=== Exercise goal ===
Only the lines below starting at the one containing "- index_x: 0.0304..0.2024" and ending at the one containing "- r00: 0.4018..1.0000" belong in the answer, each copied exactly.

Start of Raw data

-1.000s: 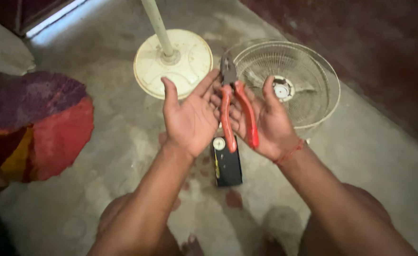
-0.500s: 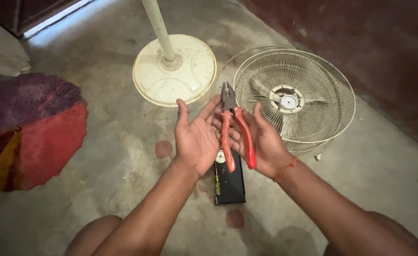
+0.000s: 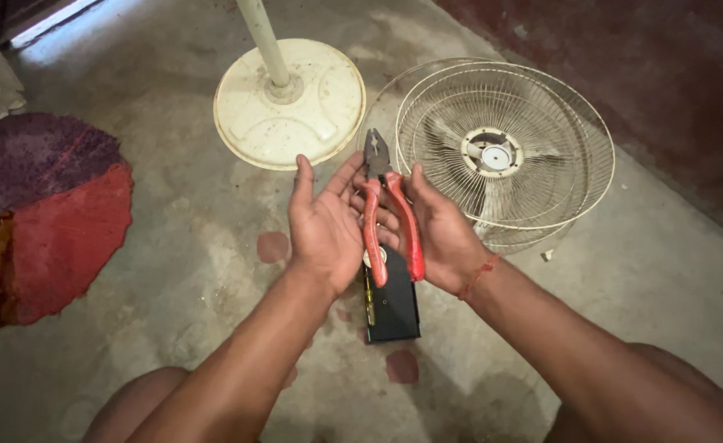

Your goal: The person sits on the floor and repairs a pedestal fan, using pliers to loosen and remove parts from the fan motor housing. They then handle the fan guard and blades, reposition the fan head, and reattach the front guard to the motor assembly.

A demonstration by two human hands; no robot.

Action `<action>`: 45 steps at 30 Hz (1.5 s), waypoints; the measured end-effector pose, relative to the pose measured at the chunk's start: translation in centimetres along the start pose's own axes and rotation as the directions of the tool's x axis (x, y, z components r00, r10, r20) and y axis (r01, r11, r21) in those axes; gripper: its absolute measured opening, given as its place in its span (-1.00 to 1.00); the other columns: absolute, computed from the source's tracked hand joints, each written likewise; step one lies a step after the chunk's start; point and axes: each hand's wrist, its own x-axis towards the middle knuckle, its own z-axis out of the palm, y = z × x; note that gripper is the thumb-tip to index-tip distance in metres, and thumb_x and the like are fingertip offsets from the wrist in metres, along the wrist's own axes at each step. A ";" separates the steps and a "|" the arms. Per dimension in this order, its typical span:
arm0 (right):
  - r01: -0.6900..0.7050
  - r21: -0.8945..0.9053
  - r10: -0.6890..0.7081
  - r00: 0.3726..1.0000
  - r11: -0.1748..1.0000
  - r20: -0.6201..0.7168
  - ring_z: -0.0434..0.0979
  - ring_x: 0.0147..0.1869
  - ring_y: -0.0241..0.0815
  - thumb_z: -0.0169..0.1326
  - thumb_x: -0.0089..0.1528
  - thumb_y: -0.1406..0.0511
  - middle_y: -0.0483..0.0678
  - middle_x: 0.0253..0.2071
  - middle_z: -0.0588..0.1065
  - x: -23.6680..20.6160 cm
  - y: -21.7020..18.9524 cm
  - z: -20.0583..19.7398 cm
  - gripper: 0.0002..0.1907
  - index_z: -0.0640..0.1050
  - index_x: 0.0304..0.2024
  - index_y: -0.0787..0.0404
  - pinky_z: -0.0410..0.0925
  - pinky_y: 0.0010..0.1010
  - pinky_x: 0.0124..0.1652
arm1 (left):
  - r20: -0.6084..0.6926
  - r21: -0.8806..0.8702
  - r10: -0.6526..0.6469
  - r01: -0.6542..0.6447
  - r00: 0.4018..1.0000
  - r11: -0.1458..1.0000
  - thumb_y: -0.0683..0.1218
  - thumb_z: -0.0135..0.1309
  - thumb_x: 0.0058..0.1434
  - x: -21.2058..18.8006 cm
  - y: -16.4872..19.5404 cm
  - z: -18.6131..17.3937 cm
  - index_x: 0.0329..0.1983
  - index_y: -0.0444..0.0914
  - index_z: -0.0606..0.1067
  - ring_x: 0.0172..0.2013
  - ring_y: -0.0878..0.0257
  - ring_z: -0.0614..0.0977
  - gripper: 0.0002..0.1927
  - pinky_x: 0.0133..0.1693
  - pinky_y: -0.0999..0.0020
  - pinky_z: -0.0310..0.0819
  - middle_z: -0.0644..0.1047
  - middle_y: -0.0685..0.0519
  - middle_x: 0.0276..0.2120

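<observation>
Red-handled pliers [image 3: 388,217] lie across the palms and fingers of both my hands, jaws pointing away from me. My left hand [image 3: 322,226] is palm up with its fingers spread, and the left handle rests on its fingertips. My right hand [image 3: 442,238], a red thread around its wrist, is also palm up and cups the right handle. Neither hand is curled tight around the tool. Below my hands a small black box [image 3: 390,305] with a yellow edge lies on the concrete floor.
A round cream fan base [image 3: 312,115] with its pole [image 3: 261,37] stands ahead. A wire fan guard [image 3: 534,131] with blades inside lies on the floor to the right. A red and purple mat [image 3: 41,213] is at the left. My knees show at the bottom.
The camera view shifted so the fan guard and base sit lower and nearer. My hands stay together holding the pliers, slightly lower over the black box.
</observation>
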 end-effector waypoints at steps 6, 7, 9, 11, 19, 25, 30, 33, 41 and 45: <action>-0.034 0.024 0.035 0.997 0.999 -0.073 0.48 0.31 -0.04 -0.22 0.37 -0.05 0.06 0.14 0.51 -0.4 0.4 -1.1 -0.55 0.42 -0.03 0.15 0.34 -0.17 0.25 | -0.012 0.106 -0.042 0.043 0.999 0.993 0.53 -0.28 0.26 0.2 -1.2 -0.4 0.47 -0.42 0.18 -0.33 0.03 0.62 0.07 -0.20 0.05 0.60 0.51 -0.11 -0.11; -0.033 0.012 0.034 0.995 0.999 -0.095 0.48 0.27 -0.05 -0.21 0.39 0.01 0.04 0.12 0.51 -0.5 0.6 -1.4 -0.61 0.43 -0.03 0.15 0.35 -0.17 0.24 | -0.021 0.111 -0.056 0.058 0.998 0.992 0.53 -0.28 0.25 0.2 -1.5 -0.5 0.46 -0.40 0.19 -0.29 0.03 0.61 0.06 -0.17 0.04 0.58 0.51 -0.11 -0.06; -0.027 -0.011 0.026 0.991 1.000 -0.135 0.48 0.20 -0.08 -0.17 0.44 0.13 0.00 0.09 0.51 -0.3 0.9 -2.0 -0.72 0.44 -0.03 0.16 0.35 -0.16 0.23 | -0.035 0.123 -0.081 0.084 0.996 0.989 0.52 -0.29 0.25 0.3 -2.0 -0.7 0.45 -0.38 0.20 -0.21 0.03 0.59 0.03 -0.10 0.03 0.55 0.50 -0.13 0.04; -0.048 -0.016 0.044 0.980 0.999 -0.195 0.50 0.17 -0.10 -0.19 0.44 0.18 -0.01 0.04 0.50 -0.1 1.4 -2.7 -0.74 0.45 -0.01 0.18 0.37 -0.19 0.22 | -0.110 0.104 -0.082 0.093 0.991 0.990 0.49 -0.29 0.26 0.4 -2.7 -0.9 0.46 -0.38 0.22 0.03 0.06 0.55 0.01 0.11 0.12 0.42 0.43 -0.11 0.24; -0.160 -0.158 0.086 0.913 0.974 -0.398 0.53 0.07 -0.12 -0.23 0.37 0.37 0.05 0.00 0.51 0.5 2.9 -6.4 -0.65 0.46 0.14 0.29 0.41 -0.22 0.16 | -0.326 0.197 -0.233 0.307 0.916 0.931 0.47 -0.35 0.25 0.7 -4.4 -3.1 0.44 -0.30 0.26 0.24 0.09 0.45 -0.05 0.23 0.10 0.28 0.33 -0.08 0.40; -0.325 -0.173 0.198 0.838 0.930 -0.509 0.46 0.05 -0.02 -0.15 0.39 0.13 0.07 -0.03 0.47 0.4 2.9 -6.8 -0.49 0.40 0.22 0.39 0.37 -0.10 0.11 | -0.459 0.343 -0.289 0.467 0.840 0.815 0.26 -0.18 0.31 1.7 -6.6 -5.4 0.22 -0.24 0.40 -0.09 0.21 0.52 -0.39 -0.05 0.18 0.45 0.51 0.05 0.05; -0.440 -0.153 0.306 0.797 0.885 -0.520 0.44 0.19 -0.01 -0.23 0.36 -0.10 0.13 0.09 0.44 -0.1 3.0 -5.6 -0.28 0.37 0.29 0.32 0.30 -0.09 0.23 | -0.431 0.465 -0.281 0.478 0.858 0.745 -0.05 0.09 0.28 2.2 -8.4 -8.3 -0.22 -0.22 0.56 -0.52 0.34 0.50 -0.85 -0.51 0.48 0.34 0.56 0.10 -0.45; -0.489 -0.124 0.359 0.768 0.863 -0.530 0.42 0.32 0.06 -0.22 0.34 -0.15 0.24 0.20 0.42 -0.2 3.2 -5.7 -0.21 0.30 0.32 0.35 0.26 -0.10 0.32 | -0.427 0.524 -0.293 0.498 0.856 0.691 -0.07 0.09 0.28 2.2 -9.1 -9.6 -0.20 -0.23 0.56 -0.59 0.40 0.44 -0.86 -0.60 0.51 0.24 0.55 0.14 -0.47; -0.371 -0.185 0.218 0.808 0.910 -0.548 0.29 0.48 0.10 -0.16 0.33 -0.10 0.26 0.41 0.29 0.2 2.1 -8.0 -0.14 0.17 0.42 0.44 0.12 -0.10 0.40 | -0.579 0.683 -0.177 0.592 0.796 0.428 -0.03 0.24 0.20 2.0 -9.7 -10.4 -0.34 -0.31 0.51 -0.70 0.31 0.25 -0.75 -0.66 0.29 0.09 0.36 0.09 -0.62; -0.300 -0.178 0.172 0.841 0.937 -0.513 0.32 0.47 0.06 -0.17 0.32 -0.09 0.22 0.40 0.33 -0.4 1.3 -8.5 -0.16 0.19 0.41 0.40 0.14 -0.15 0.40 | -0.546 0.734 -0.105 0.535 0.831 0.419 -0.08 0.26 0.18 2.7 -10.0 -11.1 -0.30 -0.33 0.55 -0.64 0.30 0.42 -0.79 -0.58 0.27 0.29 0.48 0.08 -0.58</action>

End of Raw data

=== Completed exercise ===
  - index_x: 0.0304..0.2024
  - index_y: -0.0787..0.0404
  - pinky_z: -0.0410..0.0925
  - pinky_y: 0.0010..0.1010
  - pinky_x: 0.0124..0.1652
arm1 (left):
  - r20: -0.6084..0.6926
  - r21: -0.8806..0.8702
  - r10: -0.6526..0.6469
  - r01: -0.6542..0.6447
  - r00: 0.4018..1.0000

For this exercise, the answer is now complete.